MIPCOM looks like being a buyer’s market, with concerns being expressed internationally that insufficient new content and diminishing bank balances could prevent the market from being a success.
So, what to expect on the box next year? International buyers predict good business for returning US drama series, as there’s no need to market them as heavily as new product, and returning formats (ditto).
Polar Cap Productions has secured agreements with the Documentary Channel in New Zealand (amongst others) for its HD documentary The Antarctica Challenge: A Global Warning.

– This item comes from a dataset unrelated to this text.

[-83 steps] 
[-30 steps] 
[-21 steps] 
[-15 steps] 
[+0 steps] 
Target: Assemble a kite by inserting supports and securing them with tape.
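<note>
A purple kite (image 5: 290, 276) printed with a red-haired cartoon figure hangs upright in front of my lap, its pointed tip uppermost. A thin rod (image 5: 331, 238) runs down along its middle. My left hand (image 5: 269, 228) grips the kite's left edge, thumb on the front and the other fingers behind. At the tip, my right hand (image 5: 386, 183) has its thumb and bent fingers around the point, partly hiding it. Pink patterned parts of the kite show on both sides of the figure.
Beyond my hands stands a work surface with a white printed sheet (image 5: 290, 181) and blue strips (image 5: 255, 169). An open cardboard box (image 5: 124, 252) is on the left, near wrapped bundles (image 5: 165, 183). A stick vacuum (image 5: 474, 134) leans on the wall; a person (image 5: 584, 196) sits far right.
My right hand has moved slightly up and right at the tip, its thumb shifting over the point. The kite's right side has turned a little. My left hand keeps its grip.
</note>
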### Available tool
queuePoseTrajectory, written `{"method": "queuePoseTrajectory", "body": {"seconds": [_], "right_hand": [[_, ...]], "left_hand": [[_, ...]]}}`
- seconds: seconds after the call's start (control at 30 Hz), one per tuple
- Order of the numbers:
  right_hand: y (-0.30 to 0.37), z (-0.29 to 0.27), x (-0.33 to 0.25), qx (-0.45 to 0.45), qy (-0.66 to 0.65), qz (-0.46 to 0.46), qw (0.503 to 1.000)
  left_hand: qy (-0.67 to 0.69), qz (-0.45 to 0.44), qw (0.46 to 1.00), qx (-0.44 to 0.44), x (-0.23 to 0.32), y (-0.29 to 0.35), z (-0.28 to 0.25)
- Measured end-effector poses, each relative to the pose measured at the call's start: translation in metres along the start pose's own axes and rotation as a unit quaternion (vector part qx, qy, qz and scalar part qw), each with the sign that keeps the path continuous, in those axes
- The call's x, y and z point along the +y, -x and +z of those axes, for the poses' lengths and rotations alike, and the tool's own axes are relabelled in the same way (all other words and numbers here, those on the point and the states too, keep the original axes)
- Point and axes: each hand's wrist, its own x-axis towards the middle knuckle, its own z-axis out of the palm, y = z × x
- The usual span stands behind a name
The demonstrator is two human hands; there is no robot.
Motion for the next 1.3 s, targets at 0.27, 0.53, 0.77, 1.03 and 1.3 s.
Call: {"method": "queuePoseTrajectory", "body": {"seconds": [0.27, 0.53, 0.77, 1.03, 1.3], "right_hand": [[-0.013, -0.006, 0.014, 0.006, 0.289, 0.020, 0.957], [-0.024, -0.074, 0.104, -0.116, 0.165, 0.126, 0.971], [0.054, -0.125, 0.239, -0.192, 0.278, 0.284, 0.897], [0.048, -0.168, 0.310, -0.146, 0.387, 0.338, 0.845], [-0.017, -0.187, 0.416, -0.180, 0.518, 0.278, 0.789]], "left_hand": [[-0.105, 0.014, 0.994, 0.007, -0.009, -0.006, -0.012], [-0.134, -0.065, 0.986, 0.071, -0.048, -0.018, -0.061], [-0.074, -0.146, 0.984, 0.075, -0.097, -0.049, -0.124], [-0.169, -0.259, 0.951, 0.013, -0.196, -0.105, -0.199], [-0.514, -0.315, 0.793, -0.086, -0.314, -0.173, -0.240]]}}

The film has been selected to be screened at the United Nations Framework Convention on Climate Change in Copenhagen, Denmark, December 7 to 18 to 190 world leaders and 11,000 delegates. There’s going to be an awful lot of popcorn needed.
Stretching a metaphor almost to breaking point, Achim Steiner, UN Under-Secretary General, said, “Of all the canaries in the climate coal mine, the polar regions and the mountain glaciers are singing the hardest and the loudest.”
Richard Hammond, of Telecom’s XT TVCs which stretch the truth beyond breaking point and ‘won’ Worst Ad in the Fair GO awards, will return to our screens. DCD Media has flogged his kids’ science game show Richard Hammond’s Blast Lab to NZ.
Spartacus: Blood and Sand has made it on to C21 Media’s list of hot properties for the market, with an impressive if bloodthirsty trailer.
A goodly number of Kiwi buyers and sellers will make the trip to Cannes for MIPCOM. 22 companies are registered for the market. Buyers – or prospective buyers, at least – include TVNZ, who are sending 3 staff (down from the usual 5), Maori Television and MediaWorks, who have 2 staff attending.
Sellers – some also represented by distribution companies – include Great Southern, Greenstone, Imagination, NHNZ and South Pacific Pictures.